Microsoft Fakes - Visual Studios Ultimate Mistake
Having just recently installed VS 2012 Ultimate, I naturally wanted to unit test a program I had begun coding. Being a big fan of Dependency Injection and mocking, my first instinct was to Nuget up a reference to Moq in my test project. I began to wonder what other options I might have new to me with VS 2012, and remembered reading that VS 2012 has natively subsumed the Moles Framework, and renamed it Microsoft Fakes after some modifications.
I was initially excited to try out Fakes, with the intention of using it with my team at work, once everyone, and our projects were upgraded to VS 2012. That excitement soon turned to disappointment when I found out that Microsoft Fakes is only supported on VS 2012 Ultimate. This is confusing, since pre-release information suggests that Fakes are available for Premium as well as Ultimate. See StackOverflow user Chai’s response to user Dan Sorensen’s question about adding a Fakes assembly to VS 2012 Professional RC. Chai asked a similar question on Microsoft’s Connect portal - possibly here - and the answer was disconcerting.
The RC documentation was incorrect. Fakes are available only in VS Ultimate.
Unit testing should be integral to any software development team. The barrier to entry to testing technologies should be as low as possible. I can understand having tiered versions of Visual Studio, and that not every developer is going to need to create architectural layer diagrams. That makes sense. What also makes sense is that every developer should be writing unit tests.

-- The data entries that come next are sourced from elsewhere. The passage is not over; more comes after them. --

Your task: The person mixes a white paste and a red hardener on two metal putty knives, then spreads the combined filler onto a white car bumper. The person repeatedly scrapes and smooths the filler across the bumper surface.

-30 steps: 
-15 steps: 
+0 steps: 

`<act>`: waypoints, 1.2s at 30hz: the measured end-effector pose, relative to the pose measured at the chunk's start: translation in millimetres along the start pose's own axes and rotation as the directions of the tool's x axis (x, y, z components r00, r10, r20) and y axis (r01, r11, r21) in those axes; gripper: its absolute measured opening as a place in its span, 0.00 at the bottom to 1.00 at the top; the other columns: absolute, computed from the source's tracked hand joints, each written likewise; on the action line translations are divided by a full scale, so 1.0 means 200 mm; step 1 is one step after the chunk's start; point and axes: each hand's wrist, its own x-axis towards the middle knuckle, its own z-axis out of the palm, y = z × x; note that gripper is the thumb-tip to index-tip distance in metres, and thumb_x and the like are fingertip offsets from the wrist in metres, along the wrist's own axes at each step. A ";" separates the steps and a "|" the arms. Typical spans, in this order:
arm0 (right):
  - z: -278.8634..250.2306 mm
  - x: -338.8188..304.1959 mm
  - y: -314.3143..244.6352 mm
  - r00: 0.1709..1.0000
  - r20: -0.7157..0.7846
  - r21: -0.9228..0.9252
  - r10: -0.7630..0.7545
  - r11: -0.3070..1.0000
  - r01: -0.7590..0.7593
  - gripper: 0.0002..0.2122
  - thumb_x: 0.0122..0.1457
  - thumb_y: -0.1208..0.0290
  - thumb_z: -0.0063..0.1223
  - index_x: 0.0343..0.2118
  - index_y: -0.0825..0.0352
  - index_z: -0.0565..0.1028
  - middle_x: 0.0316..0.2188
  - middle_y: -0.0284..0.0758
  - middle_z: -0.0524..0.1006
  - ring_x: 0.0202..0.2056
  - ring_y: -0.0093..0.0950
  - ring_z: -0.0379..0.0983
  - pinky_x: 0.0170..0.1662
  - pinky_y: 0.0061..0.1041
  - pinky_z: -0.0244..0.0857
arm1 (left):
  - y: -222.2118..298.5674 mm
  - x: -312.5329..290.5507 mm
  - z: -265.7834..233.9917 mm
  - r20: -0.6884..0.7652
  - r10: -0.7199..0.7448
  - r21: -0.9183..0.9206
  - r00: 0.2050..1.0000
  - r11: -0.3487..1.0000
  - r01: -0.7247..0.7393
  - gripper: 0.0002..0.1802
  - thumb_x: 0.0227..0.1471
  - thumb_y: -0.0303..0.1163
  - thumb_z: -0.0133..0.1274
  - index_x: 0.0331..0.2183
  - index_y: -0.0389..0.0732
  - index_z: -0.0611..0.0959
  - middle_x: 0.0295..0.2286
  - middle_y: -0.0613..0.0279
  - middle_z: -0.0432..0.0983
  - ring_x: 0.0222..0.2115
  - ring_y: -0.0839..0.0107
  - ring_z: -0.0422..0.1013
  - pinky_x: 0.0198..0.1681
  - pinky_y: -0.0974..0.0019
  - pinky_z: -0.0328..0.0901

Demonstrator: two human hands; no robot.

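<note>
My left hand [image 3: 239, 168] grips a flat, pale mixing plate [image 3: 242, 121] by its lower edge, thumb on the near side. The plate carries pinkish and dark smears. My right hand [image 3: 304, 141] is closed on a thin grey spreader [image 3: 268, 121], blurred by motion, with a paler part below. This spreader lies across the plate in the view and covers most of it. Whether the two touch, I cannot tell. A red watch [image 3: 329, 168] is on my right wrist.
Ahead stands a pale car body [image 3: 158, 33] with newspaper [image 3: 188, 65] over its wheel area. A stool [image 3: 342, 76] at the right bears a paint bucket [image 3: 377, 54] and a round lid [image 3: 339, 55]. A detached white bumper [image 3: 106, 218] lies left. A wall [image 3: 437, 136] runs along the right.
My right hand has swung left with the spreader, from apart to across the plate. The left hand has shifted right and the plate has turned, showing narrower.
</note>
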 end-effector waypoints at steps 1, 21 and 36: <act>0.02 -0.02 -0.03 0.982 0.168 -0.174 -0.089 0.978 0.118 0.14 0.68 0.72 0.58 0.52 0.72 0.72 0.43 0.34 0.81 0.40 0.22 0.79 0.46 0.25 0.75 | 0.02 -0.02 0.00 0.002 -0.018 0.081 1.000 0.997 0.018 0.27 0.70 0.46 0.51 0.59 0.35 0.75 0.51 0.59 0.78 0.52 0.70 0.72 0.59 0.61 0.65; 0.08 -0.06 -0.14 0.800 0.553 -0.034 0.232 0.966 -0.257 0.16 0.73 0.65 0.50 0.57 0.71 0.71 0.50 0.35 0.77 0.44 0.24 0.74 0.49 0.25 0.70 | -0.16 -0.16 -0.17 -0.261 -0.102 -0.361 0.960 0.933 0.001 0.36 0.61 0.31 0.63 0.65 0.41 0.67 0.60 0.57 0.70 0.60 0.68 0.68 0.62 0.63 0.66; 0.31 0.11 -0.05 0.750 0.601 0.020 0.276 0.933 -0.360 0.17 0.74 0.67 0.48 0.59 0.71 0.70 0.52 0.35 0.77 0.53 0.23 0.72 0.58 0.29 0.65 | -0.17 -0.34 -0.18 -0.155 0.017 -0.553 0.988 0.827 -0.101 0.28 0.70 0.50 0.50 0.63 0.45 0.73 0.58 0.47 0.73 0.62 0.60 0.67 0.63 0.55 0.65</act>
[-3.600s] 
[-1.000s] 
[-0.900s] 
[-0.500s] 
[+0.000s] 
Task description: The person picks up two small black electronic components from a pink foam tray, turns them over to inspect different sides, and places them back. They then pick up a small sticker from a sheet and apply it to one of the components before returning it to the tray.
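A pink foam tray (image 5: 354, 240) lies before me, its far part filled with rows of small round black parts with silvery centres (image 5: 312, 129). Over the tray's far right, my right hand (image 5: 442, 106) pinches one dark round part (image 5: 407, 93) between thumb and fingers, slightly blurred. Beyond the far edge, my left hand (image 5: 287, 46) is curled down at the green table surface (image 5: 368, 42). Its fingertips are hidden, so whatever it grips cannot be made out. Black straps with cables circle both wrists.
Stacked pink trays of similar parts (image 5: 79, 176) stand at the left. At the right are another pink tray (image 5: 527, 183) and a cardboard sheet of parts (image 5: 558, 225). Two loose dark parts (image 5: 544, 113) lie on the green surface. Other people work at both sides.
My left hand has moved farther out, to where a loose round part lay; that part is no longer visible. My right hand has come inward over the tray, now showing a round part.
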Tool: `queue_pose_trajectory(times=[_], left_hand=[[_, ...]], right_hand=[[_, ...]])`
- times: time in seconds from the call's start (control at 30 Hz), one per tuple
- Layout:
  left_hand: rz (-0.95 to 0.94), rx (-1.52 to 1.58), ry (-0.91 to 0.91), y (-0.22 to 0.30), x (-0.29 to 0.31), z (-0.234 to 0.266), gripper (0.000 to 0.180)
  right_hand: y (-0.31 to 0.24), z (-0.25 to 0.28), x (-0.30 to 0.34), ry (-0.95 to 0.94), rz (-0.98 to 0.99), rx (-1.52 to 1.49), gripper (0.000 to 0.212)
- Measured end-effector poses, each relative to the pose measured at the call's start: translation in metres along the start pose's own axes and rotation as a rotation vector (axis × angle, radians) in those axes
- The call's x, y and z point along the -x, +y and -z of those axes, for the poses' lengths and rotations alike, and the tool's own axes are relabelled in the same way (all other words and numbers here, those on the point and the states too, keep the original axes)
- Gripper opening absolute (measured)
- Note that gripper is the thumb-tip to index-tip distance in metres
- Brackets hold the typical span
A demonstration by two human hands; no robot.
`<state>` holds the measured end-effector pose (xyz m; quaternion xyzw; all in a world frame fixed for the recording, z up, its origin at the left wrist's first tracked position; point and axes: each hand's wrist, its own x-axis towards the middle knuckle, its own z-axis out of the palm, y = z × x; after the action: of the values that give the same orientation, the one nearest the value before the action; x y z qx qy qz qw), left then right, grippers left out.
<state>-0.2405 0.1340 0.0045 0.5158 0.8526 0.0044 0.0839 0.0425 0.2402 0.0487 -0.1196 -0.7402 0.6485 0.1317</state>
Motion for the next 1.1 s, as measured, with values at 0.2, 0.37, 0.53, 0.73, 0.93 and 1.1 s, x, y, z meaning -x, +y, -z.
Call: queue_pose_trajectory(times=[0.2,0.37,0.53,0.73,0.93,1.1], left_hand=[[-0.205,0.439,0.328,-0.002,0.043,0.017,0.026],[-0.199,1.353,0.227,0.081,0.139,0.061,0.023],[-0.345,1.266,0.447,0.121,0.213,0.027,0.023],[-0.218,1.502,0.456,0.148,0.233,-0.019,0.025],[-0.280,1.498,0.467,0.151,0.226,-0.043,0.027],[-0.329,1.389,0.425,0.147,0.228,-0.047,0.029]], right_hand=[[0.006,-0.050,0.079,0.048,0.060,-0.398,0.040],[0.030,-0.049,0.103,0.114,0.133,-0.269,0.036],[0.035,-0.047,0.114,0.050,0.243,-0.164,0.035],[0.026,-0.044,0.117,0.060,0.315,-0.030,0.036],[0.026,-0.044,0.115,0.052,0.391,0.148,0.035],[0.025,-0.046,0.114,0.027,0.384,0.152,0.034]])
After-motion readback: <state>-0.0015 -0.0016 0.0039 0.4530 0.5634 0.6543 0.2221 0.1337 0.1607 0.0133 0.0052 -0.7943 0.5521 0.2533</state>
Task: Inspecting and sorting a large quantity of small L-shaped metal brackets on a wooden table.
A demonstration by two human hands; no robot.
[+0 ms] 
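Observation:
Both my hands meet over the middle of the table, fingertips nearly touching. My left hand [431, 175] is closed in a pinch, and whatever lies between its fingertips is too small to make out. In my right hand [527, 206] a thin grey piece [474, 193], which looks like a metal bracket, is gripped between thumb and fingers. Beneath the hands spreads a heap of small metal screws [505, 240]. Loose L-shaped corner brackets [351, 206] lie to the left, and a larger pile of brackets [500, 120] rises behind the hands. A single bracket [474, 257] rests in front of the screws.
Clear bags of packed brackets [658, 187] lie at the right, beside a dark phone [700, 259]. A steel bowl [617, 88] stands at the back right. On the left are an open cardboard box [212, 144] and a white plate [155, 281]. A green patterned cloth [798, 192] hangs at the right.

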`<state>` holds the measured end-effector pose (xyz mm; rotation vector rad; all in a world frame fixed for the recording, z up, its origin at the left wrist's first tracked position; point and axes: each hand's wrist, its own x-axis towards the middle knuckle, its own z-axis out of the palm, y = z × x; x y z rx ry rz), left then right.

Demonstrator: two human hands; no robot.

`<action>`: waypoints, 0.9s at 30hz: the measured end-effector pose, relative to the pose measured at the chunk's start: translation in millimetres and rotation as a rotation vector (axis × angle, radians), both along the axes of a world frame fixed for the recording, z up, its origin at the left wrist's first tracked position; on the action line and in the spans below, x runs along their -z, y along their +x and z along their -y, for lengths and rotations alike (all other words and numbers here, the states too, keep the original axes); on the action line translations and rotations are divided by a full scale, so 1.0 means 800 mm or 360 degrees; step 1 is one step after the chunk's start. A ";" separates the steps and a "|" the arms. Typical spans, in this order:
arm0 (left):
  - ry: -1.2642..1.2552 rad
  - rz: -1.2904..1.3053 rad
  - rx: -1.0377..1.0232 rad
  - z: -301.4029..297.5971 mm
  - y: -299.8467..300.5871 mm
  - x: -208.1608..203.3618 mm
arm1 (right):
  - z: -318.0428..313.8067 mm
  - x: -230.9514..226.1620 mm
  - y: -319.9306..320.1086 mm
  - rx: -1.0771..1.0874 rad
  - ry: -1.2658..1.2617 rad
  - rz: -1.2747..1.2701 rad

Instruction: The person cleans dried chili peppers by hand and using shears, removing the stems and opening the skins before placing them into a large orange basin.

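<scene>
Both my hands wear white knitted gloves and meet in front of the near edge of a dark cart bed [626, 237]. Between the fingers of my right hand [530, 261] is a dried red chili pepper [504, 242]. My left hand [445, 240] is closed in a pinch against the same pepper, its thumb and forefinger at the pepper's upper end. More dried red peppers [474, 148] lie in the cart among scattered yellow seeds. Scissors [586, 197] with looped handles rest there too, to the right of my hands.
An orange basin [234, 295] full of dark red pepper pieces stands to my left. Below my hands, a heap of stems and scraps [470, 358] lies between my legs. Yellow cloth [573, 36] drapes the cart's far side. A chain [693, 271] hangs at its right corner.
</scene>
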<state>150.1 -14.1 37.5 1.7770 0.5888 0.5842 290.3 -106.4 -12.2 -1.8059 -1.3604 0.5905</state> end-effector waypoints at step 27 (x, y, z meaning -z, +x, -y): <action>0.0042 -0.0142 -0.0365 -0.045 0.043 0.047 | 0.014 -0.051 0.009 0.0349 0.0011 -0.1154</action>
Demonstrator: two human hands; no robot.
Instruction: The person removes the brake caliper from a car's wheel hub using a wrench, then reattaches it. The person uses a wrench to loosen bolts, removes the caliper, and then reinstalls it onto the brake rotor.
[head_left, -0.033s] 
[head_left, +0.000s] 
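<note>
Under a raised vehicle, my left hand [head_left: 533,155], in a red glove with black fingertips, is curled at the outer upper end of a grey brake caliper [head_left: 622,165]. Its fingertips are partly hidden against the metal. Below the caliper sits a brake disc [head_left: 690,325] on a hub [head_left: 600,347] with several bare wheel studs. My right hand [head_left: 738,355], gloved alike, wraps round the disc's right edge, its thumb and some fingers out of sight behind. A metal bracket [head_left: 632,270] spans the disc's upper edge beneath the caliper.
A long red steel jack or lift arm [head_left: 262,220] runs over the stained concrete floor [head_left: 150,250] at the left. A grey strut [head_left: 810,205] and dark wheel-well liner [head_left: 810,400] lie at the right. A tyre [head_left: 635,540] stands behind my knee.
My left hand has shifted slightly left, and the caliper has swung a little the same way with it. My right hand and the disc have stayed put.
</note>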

Unit testing is something that is so foundational to development, that unit testing functionality, and by extension, functionality that enables unit testing, like Microsoft Fakes, should be available to all editions of Visual Studio.
Not everyone on my team has Visual Studio Ultimate. This means that they are unable to use Microsoft Fakes. This discourages the use of Fakes by the developers with Ultimate. I’m not going to push to get all my coworkers Ultimate. They shouldn’t need Ultimate.
While I am currently disappointed and discouraged by Microsoft’s decision, I am hopeful that Microsoft will reverse course and enable Fakes in versions of Visual Studio 2012 other than Ultimate.